How does this verse recognize that there is more to human life than the physical processes that can be measured?
What does this Scriptural outlook then say about the purely materialistic view of human life?
3. The word “life” is used in various ways in Scripture. This means that we must always let the text itself decide for us which meaning for the word “life” is intended by God. Take a look at Psalm 36:9; Job 19-25, and John 1:4-5 for example. How does the use of the concept of “life” in these verses differ from the verses we looked at in the last paragraph?
But while this is a different aspect of life, we must note that it is no more “figurative” than the usages referring to the physical life that we are living now. The spiritual life which we have cannot be materially measured, but this does not mean that it is not very real; even physical. It simply is much more than material, and so it cannot be measured by our scientific knowledge which is limited to the material.

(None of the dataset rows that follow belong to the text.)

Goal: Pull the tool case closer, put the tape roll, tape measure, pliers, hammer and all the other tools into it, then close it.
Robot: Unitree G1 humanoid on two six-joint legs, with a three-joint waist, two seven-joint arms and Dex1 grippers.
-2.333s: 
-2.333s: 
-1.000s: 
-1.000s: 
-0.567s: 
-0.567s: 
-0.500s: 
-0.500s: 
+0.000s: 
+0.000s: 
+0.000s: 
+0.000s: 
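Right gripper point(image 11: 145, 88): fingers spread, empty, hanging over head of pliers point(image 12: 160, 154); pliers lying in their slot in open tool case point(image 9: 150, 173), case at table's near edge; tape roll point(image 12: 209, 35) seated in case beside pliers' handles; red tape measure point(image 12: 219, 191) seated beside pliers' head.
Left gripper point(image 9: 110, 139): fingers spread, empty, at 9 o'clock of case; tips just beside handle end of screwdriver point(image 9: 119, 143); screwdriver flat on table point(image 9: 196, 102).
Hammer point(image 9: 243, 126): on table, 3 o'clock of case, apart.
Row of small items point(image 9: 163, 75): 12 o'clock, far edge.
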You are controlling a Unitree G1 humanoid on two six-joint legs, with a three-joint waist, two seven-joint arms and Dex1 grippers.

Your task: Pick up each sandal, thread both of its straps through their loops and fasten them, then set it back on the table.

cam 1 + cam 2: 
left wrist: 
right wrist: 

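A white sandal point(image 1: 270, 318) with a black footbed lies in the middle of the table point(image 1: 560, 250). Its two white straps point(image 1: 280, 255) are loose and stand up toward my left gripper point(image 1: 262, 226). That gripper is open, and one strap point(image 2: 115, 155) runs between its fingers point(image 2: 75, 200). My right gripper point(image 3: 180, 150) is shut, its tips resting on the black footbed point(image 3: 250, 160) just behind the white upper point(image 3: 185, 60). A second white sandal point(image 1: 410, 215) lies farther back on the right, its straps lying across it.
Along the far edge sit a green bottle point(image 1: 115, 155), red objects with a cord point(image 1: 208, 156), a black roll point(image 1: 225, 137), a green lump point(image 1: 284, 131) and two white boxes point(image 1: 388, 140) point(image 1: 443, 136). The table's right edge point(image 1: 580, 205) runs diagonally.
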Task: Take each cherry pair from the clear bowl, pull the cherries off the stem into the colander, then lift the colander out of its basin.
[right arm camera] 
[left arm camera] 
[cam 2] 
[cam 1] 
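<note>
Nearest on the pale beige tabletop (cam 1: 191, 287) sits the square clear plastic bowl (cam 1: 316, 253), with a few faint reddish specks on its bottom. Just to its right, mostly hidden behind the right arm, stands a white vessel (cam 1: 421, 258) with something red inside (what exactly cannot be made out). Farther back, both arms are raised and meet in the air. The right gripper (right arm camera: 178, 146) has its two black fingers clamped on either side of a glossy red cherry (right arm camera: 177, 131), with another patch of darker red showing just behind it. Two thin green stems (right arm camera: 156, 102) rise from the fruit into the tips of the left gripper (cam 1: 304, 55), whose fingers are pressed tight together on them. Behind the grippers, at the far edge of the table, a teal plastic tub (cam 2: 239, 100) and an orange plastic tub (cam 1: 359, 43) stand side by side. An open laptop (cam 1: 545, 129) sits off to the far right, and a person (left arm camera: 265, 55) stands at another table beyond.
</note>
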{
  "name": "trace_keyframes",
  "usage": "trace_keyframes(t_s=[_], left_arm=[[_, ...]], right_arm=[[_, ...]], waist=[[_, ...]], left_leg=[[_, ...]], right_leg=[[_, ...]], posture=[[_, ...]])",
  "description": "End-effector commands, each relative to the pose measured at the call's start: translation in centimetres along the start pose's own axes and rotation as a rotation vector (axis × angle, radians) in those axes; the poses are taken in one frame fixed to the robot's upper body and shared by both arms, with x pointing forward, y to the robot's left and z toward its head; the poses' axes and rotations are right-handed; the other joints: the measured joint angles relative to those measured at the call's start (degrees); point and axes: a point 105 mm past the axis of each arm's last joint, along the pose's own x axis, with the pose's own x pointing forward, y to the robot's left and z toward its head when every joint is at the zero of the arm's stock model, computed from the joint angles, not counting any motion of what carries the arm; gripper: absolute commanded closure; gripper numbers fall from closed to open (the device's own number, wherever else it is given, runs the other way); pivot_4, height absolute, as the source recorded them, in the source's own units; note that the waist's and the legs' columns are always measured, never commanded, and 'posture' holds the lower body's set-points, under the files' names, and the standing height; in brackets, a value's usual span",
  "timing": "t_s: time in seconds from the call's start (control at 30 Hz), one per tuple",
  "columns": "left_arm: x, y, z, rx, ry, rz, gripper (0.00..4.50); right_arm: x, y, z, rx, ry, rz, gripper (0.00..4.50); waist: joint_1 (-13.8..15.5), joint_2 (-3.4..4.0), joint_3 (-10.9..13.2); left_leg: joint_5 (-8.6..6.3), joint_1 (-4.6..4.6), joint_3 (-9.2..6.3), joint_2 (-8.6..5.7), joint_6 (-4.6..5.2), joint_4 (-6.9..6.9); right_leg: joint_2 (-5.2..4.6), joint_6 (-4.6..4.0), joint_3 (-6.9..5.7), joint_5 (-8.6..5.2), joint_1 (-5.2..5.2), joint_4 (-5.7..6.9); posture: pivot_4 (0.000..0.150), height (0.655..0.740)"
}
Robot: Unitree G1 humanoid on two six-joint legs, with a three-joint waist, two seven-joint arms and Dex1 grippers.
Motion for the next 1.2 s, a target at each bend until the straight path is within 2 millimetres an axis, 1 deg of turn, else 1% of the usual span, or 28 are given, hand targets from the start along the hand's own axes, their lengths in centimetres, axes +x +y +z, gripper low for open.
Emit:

But it is real, and therefore we can call spiritual life physical without meaning that it is material. How would this kind of referencing to spiritual life help in proclaiming the Biblical teaching on spiritual life to those who think that Biblical references to spiritual life, and even the resurrection, are figurative?
4. By way of illustration, the Bible teaches that human beings always occupy either material life or death, and either spiritual life or death, at any one time. One may be materially alive, but spiritually dead and in need of regeneration. Or one may be materially alive, and spiritually alive, and thus in the state of all believers on earth.
But when one’s material, or earthly life, ends, if he is a believer he remains spiritually alive because of Christ. Because these are all real states we have labeled them as physical, and therefore part of life.
Any study of our knowledge (the science, in the purest meaning) of life must include these facts. For this reason any scientific treatment of life is incomplete to the point of misrepresentation if it includes only material considerations.
5. Although no illustration is perfect, the above picture, which is based on the detailed study of quite a few texts, can help in understanding such passages as Romans 5:17-21.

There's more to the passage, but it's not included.